Almeno due malviventi bucano il retro del gabbiotto e s’impossessano delle chiavi del self service Poi la fuga con i soldi durante la notte. È lo stesso distributore di carburante rapinato tre settimane fa

CHIETI. Nuovo assalto al distributore di carburante Sozio in viale Unità d’Italia, a Chieti Scalo. A distanza di quasi tre settimane dalla rapina compiuta da due banditi, di cui uno già identificato e arrestato dalla squadra mobile, i malviventi tornano a colpire nell’area di servizio in località San Martino. Ma stavolta si è trattato di un furto: i ladri, armati di mola, sono riusciti a fuggire con un bottino di circa 1.600 euro. Adesso sul raid indaga la polizia, che ha già acquisito le immagini del sistema di videosorveglianza dell’esercizio commerciale per dare un volto ai malviventi, almeno due.
Tutto è successo intorno alle 3.30. I banditi, incappucciati, si sono presentati all’esterno del gabbiotto del distributore e hanno praticato un foro sul retro, probabilmente utilizzando una smerigliatrice. In questo modo hanno avuto libero accesso agli uffici, dove si sono impossessati delle chiavi della cassaforte del self service. A quel punto, in tutta tranquillità, la banda ha potuto aprire il forziere e arraffare le banconote, allontanandosi infine dalla zona, non è chiaro se a piedi o in automobile. Sul posto sono arrivati i poliziotti della squadra volante, che hanno avviato i primi accertamenti. Le chiavi sono state ritrovate nell’area del distributore. Sono intervenuti anche gli agenti della scientifica, a caccia di impronte e qualunque altra possibile traccia lasciata dai malviventi.

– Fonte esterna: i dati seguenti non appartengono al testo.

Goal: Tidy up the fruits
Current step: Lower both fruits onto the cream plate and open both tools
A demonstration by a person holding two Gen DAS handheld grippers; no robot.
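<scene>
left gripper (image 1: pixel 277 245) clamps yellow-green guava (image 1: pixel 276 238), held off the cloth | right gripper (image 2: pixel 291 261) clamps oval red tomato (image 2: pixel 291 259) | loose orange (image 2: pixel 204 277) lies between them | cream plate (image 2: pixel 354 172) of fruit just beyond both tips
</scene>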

Ora il caso passa agli investigatori della squadra mobile che, venerdì scorso, hanno incastrato uno dei rapinatori che, il 16 novembre, era entrato in azione al distributore di viale Unità d’Italia. L’arrestato, Pietro Borrelli, noto pregiudicato pescarese di 38 anni, rinchiuso nel carcere di Frosinone, sarà interrogato oggi pomeriggio dal giudice per le indagini preliminari Luca De Ninis.
Mentre il complice s’impossessava dei soldi puntando un manganello alla gola del benzinaio, Borrelli seguiva la scena a distanza, aspettandolo in macchina, senza indossare la mascherina. Ma, prima di fuggire in auto insieme al rapinatore entrato in azione, ha commesso l’errore di affacciarsi dal finestrino: le telecamere lo hanno ripreso in pieno volto.